Rentrant d’Abu Dhabi, le 7 février dernier, le pape François parlait "d’esclavage sexuel", c’est bien cela. Malgré la douleur, il faut remercier les journalistes du travail de dévoilement qu’ils font, comme pour les agressions sexuelles contre les enfants. Mais après l’abattement, la colère et la honte doivent faire agir. Contre ces hommes qui sont dans l’impunité, contre toutes les complicités. Mais aussi regarder en face le lien entre les abus spirituels et les agressions sexuelles. Mais encore en soutenant davantage la formation indispensable dans la vie religieuse.
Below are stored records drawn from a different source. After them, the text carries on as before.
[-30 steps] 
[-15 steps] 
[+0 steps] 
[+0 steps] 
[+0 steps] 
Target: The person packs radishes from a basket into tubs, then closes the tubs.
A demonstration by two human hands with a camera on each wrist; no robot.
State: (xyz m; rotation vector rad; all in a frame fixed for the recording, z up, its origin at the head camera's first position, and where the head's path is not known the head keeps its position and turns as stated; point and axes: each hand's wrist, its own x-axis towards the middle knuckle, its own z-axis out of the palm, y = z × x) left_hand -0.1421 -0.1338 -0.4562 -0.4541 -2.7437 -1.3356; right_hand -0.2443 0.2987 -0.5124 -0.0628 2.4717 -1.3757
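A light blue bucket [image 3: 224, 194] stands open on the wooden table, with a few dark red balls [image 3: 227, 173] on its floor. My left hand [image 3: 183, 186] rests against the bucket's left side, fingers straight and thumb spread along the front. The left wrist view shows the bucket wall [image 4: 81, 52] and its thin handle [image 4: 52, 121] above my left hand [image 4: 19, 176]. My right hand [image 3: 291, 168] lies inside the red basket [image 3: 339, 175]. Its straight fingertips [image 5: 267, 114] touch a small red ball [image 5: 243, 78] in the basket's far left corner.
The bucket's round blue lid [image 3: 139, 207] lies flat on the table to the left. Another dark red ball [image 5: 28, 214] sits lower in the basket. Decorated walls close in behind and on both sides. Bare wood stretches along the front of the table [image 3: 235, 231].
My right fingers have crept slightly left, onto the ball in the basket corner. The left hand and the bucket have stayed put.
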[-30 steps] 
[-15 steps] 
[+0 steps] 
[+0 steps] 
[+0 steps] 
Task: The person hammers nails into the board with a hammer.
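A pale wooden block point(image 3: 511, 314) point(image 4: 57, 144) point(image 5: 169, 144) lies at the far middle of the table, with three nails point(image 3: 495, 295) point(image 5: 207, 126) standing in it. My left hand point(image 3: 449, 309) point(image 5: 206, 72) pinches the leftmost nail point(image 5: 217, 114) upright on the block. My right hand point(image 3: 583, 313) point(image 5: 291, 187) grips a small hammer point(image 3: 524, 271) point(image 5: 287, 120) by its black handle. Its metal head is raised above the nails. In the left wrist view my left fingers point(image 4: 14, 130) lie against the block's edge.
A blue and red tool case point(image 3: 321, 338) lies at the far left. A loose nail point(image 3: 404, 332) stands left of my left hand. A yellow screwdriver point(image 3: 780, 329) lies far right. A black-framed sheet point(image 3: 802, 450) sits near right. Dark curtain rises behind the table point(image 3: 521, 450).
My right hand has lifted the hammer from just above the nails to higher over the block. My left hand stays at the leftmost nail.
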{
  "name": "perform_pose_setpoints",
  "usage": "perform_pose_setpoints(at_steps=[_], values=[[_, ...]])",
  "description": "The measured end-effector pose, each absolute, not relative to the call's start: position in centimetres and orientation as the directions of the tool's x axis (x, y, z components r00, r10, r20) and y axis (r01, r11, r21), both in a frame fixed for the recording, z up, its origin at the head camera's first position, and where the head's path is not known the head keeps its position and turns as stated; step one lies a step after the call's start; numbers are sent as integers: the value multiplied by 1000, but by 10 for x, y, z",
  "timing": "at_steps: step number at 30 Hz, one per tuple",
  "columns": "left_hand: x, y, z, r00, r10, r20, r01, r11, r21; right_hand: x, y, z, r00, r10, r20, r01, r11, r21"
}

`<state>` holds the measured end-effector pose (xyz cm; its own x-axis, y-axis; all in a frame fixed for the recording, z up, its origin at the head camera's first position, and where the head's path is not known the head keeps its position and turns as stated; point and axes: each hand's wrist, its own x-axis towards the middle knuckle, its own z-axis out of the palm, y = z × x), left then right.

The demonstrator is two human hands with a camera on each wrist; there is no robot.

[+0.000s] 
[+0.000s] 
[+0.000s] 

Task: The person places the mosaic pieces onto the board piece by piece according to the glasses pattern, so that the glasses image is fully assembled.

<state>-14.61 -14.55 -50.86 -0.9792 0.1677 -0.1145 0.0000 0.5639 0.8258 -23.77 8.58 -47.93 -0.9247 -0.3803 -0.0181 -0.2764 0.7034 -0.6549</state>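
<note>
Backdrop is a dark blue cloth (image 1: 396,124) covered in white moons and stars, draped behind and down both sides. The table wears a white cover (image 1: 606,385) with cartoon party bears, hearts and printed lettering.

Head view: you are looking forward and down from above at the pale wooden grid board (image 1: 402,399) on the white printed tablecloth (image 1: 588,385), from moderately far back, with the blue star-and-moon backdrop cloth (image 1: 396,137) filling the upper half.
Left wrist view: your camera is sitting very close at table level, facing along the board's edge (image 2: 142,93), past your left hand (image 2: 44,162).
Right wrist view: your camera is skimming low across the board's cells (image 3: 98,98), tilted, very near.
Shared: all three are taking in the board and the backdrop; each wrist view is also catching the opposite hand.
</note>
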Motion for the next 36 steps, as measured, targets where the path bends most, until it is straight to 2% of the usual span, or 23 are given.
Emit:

Reste une question : qu’est-ce que le corps des femmes pour ces hommes ? Des corps réifiés qui sont à disposition, des corps désincarnés. Y compris quand ces religieuses se retrouvent enceintes et obligées d’avorter, alors que nous connaissons bien la condamnation de l’Église en ce domaine.
 
Je pense à cette parole tellement juste de l’écrivain Philippe Forest : "L’effarement devant la vérité crue et la révolte exige d’être pensé sans répit". Voilà où nous sommes, avec les victimes et pour elles : du cœur de la douleur penser sans répit, ne pas se taire. Et faire.

 

Précédant de quelques heures la diffusion du documentaire, un communiqué de la Conférence des Evêques de France a annoncé s'associer "pleinement à la Conférence des Religieux et Religieuses de France (CORREF) dans sa profonde indignation, sa tristesse et sa colère. C’est d’abord vers les religieuses et religieux, victimes de ces abus, que la CEF tourne ses pensées et ses prières".